### TASK TO COMPLETE:
Please repeat the lines below exactly. Begin with the line containing "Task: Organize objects" and go on through the line containing "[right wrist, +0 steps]".
———
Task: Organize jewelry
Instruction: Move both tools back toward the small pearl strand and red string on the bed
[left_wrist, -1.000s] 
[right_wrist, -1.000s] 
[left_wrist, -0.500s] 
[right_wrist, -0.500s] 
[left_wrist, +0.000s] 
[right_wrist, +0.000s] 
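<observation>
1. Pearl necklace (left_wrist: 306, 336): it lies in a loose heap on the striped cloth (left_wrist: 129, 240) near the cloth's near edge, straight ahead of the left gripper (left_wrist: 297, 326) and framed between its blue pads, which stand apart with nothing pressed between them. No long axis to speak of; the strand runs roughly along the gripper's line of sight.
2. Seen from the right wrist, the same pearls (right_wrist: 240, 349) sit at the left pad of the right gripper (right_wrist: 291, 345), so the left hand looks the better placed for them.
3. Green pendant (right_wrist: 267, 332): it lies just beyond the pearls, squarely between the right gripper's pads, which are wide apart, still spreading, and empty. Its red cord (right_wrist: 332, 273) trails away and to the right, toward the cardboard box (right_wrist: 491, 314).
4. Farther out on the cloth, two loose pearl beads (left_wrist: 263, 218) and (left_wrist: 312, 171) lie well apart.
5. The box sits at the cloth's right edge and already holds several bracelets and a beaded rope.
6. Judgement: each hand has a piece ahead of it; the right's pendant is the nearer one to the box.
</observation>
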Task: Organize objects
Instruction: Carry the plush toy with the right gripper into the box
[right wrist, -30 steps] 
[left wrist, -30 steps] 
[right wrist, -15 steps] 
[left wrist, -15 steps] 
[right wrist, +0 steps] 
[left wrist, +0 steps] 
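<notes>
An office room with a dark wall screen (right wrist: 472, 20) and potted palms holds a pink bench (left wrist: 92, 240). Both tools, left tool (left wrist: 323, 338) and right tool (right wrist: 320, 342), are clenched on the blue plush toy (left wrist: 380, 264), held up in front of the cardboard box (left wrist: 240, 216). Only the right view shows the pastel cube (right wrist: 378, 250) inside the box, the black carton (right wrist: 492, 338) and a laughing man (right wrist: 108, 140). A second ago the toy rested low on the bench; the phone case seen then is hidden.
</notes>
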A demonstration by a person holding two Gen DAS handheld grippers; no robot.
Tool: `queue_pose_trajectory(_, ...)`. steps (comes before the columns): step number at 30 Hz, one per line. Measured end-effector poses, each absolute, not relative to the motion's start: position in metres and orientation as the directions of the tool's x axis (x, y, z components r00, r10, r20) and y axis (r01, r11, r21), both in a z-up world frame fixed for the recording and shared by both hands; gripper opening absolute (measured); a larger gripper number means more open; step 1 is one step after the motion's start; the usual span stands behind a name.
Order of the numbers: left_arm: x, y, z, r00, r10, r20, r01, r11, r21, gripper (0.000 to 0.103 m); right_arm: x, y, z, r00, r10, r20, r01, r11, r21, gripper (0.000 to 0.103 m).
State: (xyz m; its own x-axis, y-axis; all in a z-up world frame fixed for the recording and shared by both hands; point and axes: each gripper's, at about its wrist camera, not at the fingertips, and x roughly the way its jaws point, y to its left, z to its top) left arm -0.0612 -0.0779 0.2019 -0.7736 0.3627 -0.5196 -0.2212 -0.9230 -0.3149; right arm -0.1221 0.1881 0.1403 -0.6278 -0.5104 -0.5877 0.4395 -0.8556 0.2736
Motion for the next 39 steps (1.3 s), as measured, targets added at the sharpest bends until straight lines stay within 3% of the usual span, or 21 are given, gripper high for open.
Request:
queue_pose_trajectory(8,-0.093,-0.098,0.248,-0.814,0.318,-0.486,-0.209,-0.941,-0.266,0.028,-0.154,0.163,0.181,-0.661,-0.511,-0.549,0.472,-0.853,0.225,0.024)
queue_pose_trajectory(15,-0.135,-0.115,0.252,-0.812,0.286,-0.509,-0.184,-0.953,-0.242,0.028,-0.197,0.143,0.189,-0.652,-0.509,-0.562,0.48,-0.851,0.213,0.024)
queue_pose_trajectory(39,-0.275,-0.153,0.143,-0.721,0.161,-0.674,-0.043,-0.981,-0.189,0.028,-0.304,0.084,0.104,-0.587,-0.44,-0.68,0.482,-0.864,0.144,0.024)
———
### RESPONSE:
Task: Organize objects
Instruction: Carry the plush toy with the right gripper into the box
[right wrist, -30 steps] 
[left wrist, -30 steps] 
[right wrist, -15 steps] 
[left wrist, -15 steps] 
[right wrist, +0 steps] 

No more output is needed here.